**Exercise prompt**.
Below are lines of data, and only some are wanted. Please repeat exactly those from the line that has "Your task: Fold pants" through the line that has "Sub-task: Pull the".

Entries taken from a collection
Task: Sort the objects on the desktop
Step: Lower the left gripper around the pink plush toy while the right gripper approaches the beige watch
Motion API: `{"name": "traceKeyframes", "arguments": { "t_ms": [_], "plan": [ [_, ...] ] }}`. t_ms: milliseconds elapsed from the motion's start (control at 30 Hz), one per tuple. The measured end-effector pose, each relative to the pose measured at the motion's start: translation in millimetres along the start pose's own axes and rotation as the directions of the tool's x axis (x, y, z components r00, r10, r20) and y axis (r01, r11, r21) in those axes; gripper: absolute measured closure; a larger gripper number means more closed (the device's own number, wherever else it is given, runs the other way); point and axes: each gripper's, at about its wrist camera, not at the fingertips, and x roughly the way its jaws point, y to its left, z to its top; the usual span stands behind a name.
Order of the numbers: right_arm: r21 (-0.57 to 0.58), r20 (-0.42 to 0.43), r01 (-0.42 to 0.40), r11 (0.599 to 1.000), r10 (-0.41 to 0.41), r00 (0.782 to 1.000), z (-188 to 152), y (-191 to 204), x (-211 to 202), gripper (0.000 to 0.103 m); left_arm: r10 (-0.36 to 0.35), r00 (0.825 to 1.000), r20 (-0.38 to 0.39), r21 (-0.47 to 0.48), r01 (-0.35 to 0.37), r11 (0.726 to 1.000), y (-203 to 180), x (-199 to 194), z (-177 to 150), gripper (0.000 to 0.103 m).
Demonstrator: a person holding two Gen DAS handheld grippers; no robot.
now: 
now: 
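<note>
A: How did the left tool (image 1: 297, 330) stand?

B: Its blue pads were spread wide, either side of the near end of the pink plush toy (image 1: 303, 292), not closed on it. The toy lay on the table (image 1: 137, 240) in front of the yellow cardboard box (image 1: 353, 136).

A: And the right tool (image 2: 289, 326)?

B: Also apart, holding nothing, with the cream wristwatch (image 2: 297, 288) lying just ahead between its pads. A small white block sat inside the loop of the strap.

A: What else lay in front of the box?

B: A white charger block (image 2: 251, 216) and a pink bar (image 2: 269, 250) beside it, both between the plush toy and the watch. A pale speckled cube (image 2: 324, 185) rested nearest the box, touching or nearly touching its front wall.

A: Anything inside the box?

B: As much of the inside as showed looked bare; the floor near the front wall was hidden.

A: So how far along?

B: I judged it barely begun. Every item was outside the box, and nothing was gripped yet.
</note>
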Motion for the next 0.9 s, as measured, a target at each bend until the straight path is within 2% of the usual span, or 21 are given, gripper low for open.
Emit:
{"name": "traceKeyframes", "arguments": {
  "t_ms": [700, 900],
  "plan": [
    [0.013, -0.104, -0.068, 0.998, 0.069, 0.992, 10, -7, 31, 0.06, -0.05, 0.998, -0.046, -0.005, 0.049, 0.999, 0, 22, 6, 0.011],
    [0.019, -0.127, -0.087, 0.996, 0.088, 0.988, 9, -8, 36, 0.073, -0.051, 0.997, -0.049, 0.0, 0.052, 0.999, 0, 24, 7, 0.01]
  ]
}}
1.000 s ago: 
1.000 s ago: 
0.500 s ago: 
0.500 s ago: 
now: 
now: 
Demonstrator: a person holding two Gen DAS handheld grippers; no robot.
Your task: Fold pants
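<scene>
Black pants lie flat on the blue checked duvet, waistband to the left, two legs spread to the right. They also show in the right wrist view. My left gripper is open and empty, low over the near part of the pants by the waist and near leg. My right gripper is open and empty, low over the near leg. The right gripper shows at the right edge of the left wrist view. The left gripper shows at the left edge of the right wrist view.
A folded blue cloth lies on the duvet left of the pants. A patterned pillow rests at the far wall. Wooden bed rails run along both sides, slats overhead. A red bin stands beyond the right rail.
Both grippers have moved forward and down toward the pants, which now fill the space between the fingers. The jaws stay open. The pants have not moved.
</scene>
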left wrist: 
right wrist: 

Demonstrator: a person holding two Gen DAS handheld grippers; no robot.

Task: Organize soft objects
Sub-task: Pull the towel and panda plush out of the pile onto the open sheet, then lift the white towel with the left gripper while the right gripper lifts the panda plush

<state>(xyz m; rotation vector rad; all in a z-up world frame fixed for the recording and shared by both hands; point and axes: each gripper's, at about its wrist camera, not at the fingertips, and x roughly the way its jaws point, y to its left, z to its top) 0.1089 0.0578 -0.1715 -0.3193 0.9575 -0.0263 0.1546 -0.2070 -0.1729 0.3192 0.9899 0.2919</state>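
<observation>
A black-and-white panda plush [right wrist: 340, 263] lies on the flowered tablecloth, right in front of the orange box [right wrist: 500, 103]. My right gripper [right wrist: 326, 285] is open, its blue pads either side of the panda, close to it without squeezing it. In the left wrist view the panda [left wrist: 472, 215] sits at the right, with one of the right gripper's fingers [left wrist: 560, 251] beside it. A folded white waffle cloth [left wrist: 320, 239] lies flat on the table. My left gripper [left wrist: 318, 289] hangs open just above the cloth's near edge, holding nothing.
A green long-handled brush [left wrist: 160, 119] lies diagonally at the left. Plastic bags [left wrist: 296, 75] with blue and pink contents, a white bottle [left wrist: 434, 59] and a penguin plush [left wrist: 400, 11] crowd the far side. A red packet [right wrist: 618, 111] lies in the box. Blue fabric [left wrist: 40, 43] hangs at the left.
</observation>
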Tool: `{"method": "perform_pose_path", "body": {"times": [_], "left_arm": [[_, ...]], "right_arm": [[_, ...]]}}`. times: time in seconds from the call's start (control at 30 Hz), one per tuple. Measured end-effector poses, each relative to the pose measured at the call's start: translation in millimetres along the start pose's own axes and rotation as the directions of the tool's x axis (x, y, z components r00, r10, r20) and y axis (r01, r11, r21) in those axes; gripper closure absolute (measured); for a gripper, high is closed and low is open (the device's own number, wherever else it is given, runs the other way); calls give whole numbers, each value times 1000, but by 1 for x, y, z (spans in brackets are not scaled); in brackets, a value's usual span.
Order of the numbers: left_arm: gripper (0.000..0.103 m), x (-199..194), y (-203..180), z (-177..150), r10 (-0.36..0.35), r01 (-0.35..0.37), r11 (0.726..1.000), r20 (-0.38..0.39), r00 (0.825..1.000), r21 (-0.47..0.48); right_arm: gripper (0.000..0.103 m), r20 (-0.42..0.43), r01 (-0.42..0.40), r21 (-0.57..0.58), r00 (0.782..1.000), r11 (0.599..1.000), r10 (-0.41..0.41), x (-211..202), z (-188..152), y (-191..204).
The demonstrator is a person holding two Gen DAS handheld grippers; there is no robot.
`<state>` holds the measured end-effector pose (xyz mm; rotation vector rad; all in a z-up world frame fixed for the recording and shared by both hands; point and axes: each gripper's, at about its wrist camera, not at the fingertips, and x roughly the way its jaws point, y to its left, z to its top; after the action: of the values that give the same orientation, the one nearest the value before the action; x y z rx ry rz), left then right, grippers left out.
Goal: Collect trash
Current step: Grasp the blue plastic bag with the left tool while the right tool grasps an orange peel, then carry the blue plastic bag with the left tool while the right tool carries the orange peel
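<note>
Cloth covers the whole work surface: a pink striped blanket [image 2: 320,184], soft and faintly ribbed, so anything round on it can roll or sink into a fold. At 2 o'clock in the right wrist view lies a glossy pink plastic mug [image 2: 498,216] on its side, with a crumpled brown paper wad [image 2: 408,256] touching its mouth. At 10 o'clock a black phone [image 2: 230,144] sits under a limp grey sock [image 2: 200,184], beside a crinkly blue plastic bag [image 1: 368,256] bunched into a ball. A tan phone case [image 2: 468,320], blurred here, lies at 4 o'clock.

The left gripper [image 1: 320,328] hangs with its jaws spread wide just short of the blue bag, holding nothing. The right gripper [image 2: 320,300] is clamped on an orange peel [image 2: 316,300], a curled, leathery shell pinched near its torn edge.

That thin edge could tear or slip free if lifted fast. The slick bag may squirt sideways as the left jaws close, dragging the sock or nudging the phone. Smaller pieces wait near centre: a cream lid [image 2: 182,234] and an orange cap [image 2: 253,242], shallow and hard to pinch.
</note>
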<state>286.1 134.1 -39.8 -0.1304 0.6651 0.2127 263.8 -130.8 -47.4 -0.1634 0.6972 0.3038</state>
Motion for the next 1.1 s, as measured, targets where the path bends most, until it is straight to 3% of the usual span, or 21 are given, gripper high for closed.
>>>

**Answer section**.
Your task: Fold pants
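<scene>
Black pants lie flat on the blue checked duvet, waistband to the left, two legs spread to the right. They also show in the right wrist view. My left gripper is open and empty, low over the near part of the pants by the waist and near leg. My right gripper is open and empty, low over the near leg. The right gripper shows at the right edge of the left wrist view. The left gripper shows at the left edge of the right wrist view.
A folded blue cloth lies on the duvet left of the pants. A patterned pillow rests at the far wall. Wooden bed rails run along both sides, slats overhead. A red bin stands beyond the right rail.
Both grippers have moved forward and down toward the pants, which now fill the space between the fingers. The jaws stay open. The pants have not moved.
</scene>
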left wrist: 
right wrist: 

Demonstrator: a person holding two Gen DAS handheld grippers; no robot.

Task: Organize soft objects
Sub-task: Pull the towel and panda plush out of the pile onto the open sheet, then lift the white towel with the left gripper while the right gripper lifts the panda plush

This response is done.